There is general acceptance that the origin of L. megaplaga can be traced to southern populations of L. leucoptera that were stranded on the highest pine-forested mountains in Hispaniola (the highest in all of the Caribbean) when the glaciers and vast temperate coniferous forests started receding northward after end of the last glacial period at the beginning of the Holocene, some 10,000 years ago. The distance that now separates both species is of thousands of kilometers (from the Caribbean to the northern U.S. and Canada), making the story of the Hispaniolan crossbill an interesting one from an ecological and environmental point of view.
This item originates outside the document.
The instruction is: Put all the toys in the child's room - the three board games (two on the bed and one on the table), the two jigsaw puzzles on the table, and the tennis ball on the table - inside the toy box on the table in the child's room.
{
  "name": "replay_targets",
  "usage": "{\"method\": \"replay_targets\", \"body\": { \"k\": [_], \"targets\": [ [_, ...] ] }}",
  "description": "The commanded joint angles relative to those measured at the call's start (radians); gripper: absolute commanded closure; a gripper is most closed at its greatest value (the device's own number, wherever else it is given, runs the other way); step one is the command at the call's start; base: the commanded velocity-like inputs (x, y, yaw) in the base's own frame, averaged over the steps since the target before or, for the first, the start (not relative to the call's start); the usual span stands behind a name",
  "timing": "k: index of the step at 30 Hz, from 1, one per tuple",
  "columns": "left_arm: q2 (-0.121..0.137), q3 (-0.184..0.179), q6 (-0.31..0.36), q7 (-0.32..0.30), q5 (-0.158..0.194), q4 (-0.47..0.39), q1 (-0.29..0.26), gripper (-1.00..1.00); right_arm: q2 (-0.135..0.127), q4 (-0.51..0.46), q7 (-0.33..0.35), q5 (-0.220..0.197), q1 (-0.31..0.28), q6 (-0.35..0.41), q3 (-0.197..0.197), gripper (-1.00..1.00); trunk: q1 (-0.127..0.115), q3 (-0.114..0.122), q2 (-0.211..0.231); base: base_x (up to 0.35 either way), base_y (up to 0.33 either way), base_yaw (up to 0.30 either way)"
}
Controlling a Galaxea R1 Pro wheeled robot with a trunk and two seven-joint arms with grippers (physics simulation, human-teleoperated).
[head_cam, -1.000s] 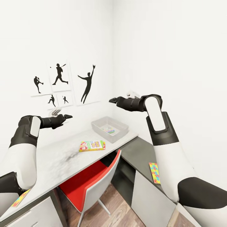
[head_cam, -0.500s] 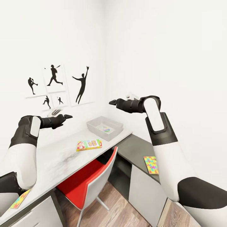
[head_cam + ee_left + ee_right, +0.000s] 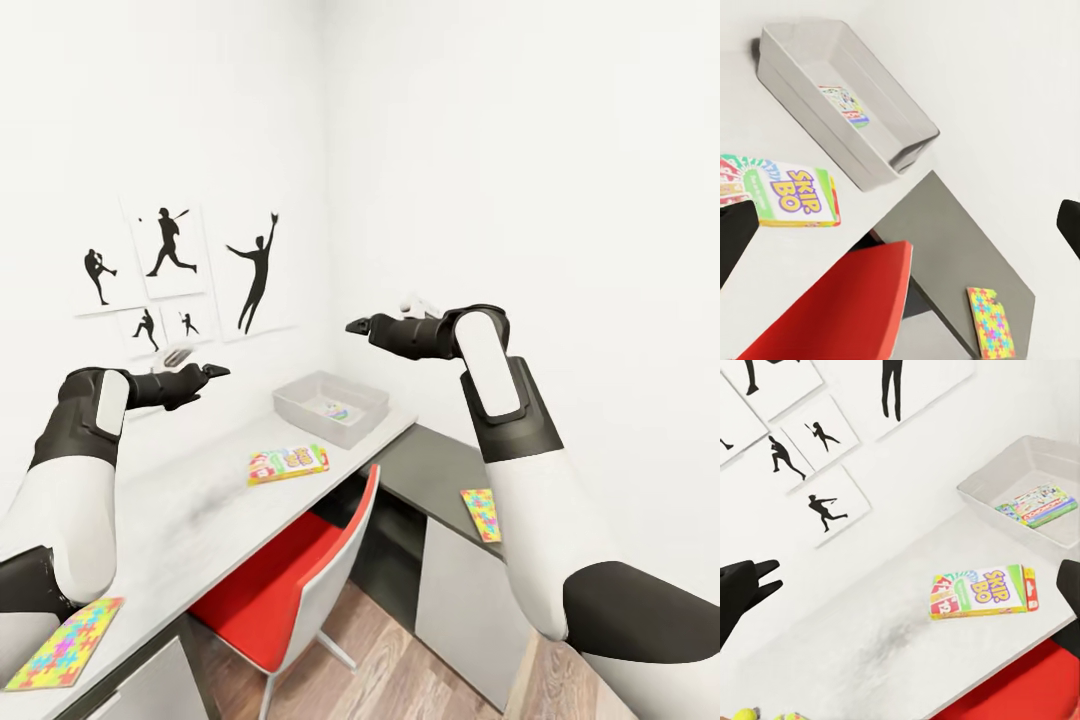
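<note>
Only the right wrist view catches the tennis ball (image 3: 746,713) on the table (image 3: 190,520); both grippers (image 3: 218,370) (image 3: 356,323) hang spread, empty.

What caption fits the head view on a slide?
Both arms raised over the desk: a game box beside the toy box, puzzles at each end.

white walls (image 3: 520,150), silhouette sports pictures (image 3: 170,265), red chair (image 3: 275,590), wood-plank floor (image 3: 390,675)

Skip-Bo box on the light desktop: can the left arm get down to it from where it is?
Probably yes. The Skip-Bo box lies flat with bare table around it, apart from the toy box, and the left claw hangs open above the desktop. It may be a stretch.
</note>
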Motion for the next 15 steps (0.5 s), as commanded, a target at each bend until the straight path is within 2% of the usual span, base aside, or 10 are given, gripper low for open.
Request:
{"method": "replay_targets", "body": {
  "k": [1,9,15],
  "targets": [
    [0.0,0.002,0.005,-0.003,0.001,0.0,0.0,-1.0,0.0,0.001,-0.011,-0.01,-0.001,0.002,0.0,-1.0,0.0,-0.001,-0.001,-0.002,0.287,-0.04],
    [0.0,0.001,0.005,-0.003,0.001,0.0,0.002,-1.0,0.0,0.01,-0.01,-0.01,0.0,0.002,-0.001,-1.0,0.0,-0.01,-0.001,-0.014,0.288,-0.075],
    [-0.001,0.001,0.004,-0.003,0.001,0.0,0.003,-1.0,0.0,0.011,-0.01,-0.01,0.0,0.002,-0.001,-1.0,0.0,-0.019,-0.001,-0.151,0.256,-0.104]
  ]
}}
This isolation is similar to that of the rufous-collared sparrow (Zonotrichia capensis), whose native range stretches from southern Mexico as far south as Cape Horn, and is also absent from all Caribbean islands except Hispaniola.
Ecology
The bird feeds almost exclusively on the seeds of the Hispaniolan pine tree (Pinus occidentalis) cones.
Conservation
Because of its restricted range, small population size, and reliance on threatened Hispaniolan pine forests, this species is listed as Endangered by the IUCN (International Union for Conservation of Nature and Natural Resources; BirdLife International 2008). The population is highly fragmented and is currently thought to be declining, primarily due to increased agricultural clearance and habitat loss. The mature population, which is thought to range somewhere between 400 - 2300 individuals, is concentrated primarily in the Sierra de Baoruco National Park, which lacks any active protection.